Aim of the task:
Please write out the entire listing below exactly, excluding its pictures.

Segment Start: Stored data

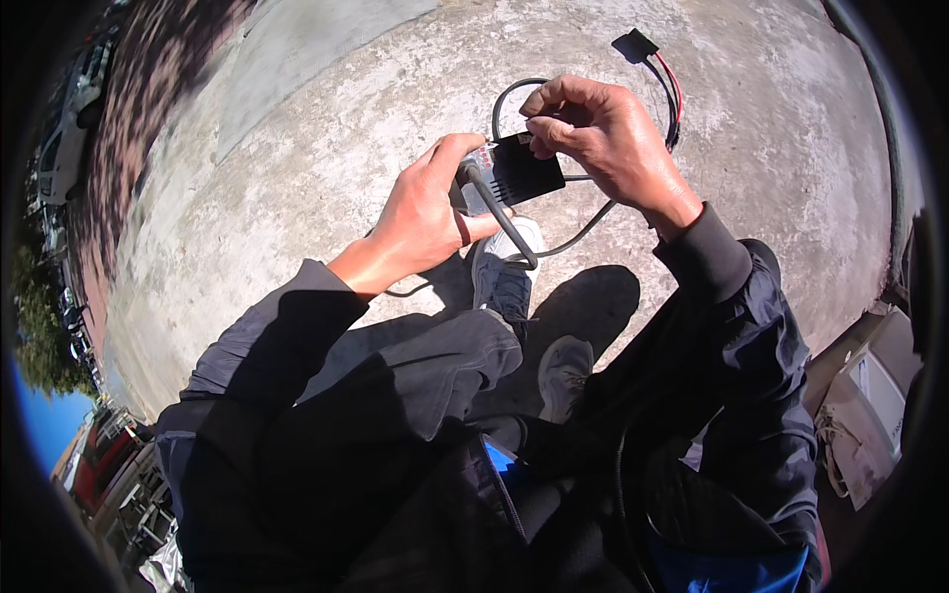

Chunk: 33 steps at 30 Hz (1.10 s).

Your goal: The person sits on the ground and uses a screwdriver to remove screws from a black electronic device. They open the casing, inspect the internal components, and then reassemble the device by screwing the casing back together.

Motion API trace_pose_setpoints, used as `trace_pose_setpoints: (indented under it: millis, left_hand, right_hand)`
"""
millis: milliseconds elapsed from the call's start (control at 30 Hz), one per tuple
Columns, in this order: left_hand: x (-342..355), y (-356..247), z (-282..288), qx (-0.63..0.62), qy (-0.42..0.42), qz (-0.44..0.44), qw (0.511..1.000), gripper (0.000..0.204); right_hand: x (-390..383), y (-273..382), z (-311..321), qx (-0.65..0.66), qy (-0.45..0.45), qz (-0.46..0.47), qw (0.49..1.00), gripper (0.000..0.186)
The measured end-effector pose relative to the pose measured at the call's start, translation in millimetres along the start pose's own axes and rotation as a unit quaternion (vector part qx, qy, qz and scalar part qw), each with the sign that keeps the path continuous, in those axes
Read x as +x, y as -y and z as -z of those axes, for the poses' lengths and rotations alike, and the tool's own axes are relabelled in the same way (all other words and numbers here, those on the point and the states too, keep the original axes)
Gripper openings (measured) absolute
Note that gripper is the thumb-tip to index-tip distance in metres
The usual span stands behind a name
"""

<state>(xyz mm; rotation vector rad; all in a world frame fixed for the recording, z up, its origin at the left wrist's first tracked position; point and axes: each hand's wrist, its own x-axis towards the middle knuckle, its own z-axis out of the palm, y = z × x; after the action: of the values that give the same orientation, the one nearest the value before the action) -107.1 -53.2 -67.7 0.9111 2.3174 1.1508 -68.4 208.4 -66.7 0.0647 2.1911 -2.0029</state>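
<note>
My left hand (pixel 420 208) grips a small electronic box (pixel 531 170), black and slotted, with a grey, labelled end. Its thumb lies along the upper edge and the fingers go under the lower one. Across that grey end runs a thick dark cable (pixel 506 225), looping down over my shoe. My right hand (pixel 623 138) is closed just above the box's right part, thumb and fingertips bent together; whatever they pinch is hidden. Thin red and black wires (pixel 678 99) lead from behind the right hand to a flat black piece (pixel 635 45) on the ground.
Rough, pale concrete (pixel 376 109) spreads under the box, in sunlight. My grey shoes (pixel 565 376) and dark-trousered legs are below my hands. A whitish box or bag (pixel 865 415) stands at the right edge. Brick paving (pixel 148 109) and a parked white vehicle (pixel 67 148) are at the far left.
</note>
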Motion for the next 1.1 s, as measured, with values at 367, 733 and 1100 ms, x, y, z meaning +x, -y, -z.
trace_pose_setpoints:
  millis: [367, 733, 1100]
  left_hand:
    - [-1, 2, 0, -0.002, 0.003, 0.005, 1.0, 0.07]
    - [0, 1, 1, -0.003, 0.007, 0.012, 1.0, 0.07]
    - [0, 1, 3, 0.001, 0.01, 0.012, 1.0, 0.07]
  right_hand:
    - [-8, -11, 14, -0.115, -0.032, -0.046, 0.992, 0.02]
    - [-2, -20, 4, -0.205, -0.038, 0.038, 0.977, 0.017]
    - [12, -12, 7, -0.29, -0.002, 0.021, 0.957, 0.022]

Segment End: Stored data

Response to this exercise:
Chunk: 33 steps at 30 Hz (1.10 s).

Your goal: The person sits on the ground and uses a screwdriver to remove screws from a black electronic device. They open the casing, inspect the internal components, and then reassemble the device by screwing the casing back together.

Motion API trace_pose_setpoints, used as `trace_pose_setpoints: (indented under it: millis, left_hand, right_hand)`
"""
millis: milliseconds elapsed from the call's start (control at 30 Hz), one per tuple
Columns, in this order: left_hand: x (-342..355), y (-356..247), z (-282..288), qx (-0.63..0.62), qy (-0.42..0.42), qz (-0.44..0.44), qw (0.511..1.000), gripper (0.000..0.204); right_hand: x (-390..383), y (-273..382), z (-311..321), qx (-0.65..0.66), qy (-0.45..0.45), qz (-0.46..0.47), qw (0.49..1.00), gripper (0.000..0.186)
The measured end-effector pose relative to the pose measured at the call's start, translation in millimetres along the start pose's own axes and rotation as a unit quaternion (vector part qx, qy, qz and scalar part qw), each with the sign that keeps the path continuous, in those axes
Read x as +x, y as -y and z as -z of those axes, for the poses' lengths and rotations alike, and the tool's own axes are relabelled in the same way (all other words and numbers here, those on the point and the states too, keep the original axes)
Gripper openings (measured) absolute
Note that gripper is the thumb-tip to index-tip distance in metres
The usual span stands behind a name
"""

<state>(xyz mm; rotation vector rad; all in a world frame fixed for the recording, z up, its origin at the left wrist's first tracked position; point and axes: each hand's wrist, its own x-axis towards the middle knuckle, its own z-axis out of the palm, y = z × x; after the action: of the values that give the same orientation, the one nearest the value before the action) -107.1 -53.2 -67.7 0.9111 2.3174 1.1508 -68.4 208.4 -66.7 0.0647 2.1911 -2.0029</state>
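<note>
My left hand (pixel 420 208) grips a small electronic box (pixel 531 170), black and slotted, with a grey, labelled end. Its thumb lies along the upper edge and the fingers go under the lower one. Across that grey end runs a thick dark cable (pixel 506 225), looping down over my shoe. My right hand (pixel 623 138) is closed just above the box's right part, thumb and fingertips bent together; whatever they pinch is hidden. Thin red and black wires (pixel 678 99) lead from behind the right hand to a flat black piece (pixel 635 45) on the ground.
Rough, pale concrete (pixel 376 109) spreads under the box, in sunlight. My grey shoes (pixel 565 376) and dark-trousered legs are below my hands. A whitish box or bag (pixel 865 415) stands at the right edge. Brick paving (pixel 148 109) and a parked white vehicle (pixel 67 148) are at the far left.
</note>
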Motion for the next 1.1 s, as measured, with values at 367, 733 and 1100 ms, x, y, z meaning +x, -y, -z.
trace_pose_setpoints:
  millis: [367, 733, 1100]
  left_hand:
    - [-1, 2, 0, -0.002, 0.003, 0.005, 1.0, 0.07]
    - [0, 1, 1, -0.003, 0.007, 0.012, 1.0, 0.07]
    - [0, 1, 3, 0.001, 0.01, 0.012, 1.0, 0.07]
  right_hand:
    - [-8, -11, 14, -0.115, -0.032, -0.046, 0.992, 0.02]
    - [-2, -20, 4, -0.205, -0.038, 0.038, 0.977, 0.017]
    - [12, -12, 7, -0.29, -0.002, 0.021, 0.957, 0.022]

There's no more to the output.